*Problem description:* Starting at the first line of the data, please print exactly those lines through the one that holds "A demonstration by", omitting every picture.

*Available data:*

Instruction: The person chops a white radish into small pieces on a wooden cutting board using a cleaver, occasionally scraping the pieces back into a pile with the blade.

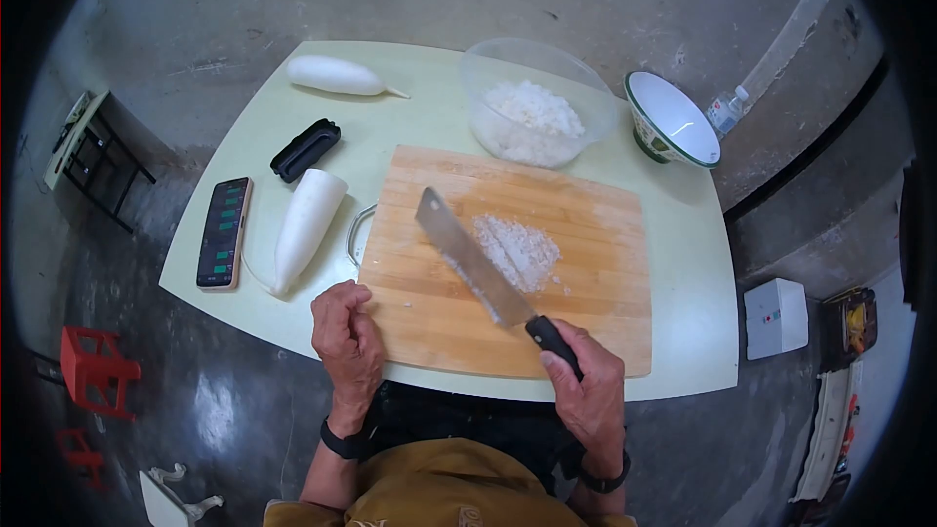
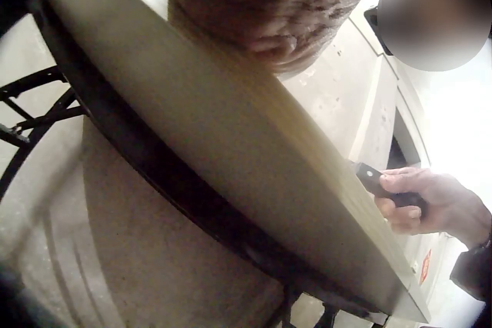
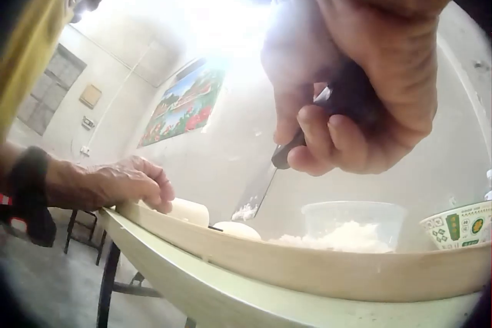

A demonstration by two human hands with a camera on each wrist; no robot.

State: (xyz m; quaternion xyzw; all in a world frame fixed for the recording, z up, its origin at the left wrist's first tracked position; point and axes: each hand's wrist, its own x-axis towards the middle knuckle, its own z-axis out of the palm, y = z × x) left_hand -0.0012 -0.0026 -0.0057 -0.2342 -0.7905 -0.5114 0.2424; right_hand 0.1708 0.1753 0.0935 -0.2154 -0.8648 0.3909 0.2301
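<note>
A cleaver [image 1: 475,259] is held over a cutting board [image 1: 605,234], beside finely chopped white pieces [image 1: 517,251].
On the left of the pale worktop [image 1: 688,303] lie a phone [image 1: 224,234], a black case [image 1: 305,149] and two white radishes, one cut [image 1: 310,224] and one whole [image 1: 342,76]; the left hand [image 1: 349,337], its fingers loosely bent, rests at the board's near left edge; the cleaver slants over the middle of the board, its blade above the wood with white bits stuck to it; the chopped pieces lie on the board just right of the blade; behind the board stands a clear bowl [image 1: 475,88] of white shreds [image 1: 535,109]; the right hand [image 1: 590,385] has its fingers wrapped round the cleaver's black handle; a green-rimmed bowl [image 1: 673,119] stands at the far right.
</note>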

*Worked solution:*
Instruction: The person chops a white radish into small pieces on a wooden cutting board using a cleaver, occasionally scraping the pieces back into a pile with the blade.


A demonstration by two human hands with a camera on each wrist; no robot.

What was asked now has a complete answer.